We hopped onto buses heading west and somehow got to our destination a shaken lot. My fingers were trembling and my stomach runny. They warmed us up with tea and maandazi before serving ugali and ingokho2. By then, my appetite had made its comeback and I did as the Luhyas do. I did not embarrass my folks on that table but I did embarrass my girlfriend as we made our dancing entry down the aisle. I did not break a leg but a few ribs were let aching because my moves registered only on the funny scale. Remember I had mastered one move? It was a move to a slow jam and the DJ played a song that forced me to improvise on the go. Oh! And did I improvise.
I went back to school resolving to always seize the day. That nothing would hold me back; to live large. To take bold risks… and yada yada. You know how we are saying “wacha corona iishe?” Hivo sasa. Or how we make our new year’s resolutions; or are inspired to live big when we are hit by the demise of a titan like Bob Collymore. Or how we are motivated when we watched Kipchoge making history in Vienna.
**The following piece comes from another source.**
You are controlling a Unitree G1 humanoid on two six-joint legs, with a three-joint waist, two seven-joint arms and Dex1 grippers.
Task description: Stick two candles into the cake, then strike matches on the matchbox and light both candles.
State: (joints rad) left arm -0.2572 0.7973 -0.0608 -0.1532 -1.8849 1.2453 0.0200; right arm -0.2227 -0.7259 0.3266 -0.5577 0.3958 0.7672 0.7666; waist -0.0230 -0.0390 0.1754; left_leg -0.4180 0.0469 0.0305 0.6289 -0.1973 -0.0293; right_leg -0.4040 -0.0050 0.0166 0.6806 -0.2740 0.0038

When faced with a choice though, I remember that day and remember I only live once and ghafla bin vuu can happen ghafla-ly.
Taking stock one year down the line, I ask myself if I have danced or sat it out.
(Sisi kama kamati ya wanywa- chai tunasema Happy anniversary Brodaman and gyaldem)
(I did a short interview that good Juliet wrote in a flowery way here. Have a read if you would)
Fellow Kenyans… Belated Happy Madaraka day. We shall achieve that desired independence someday.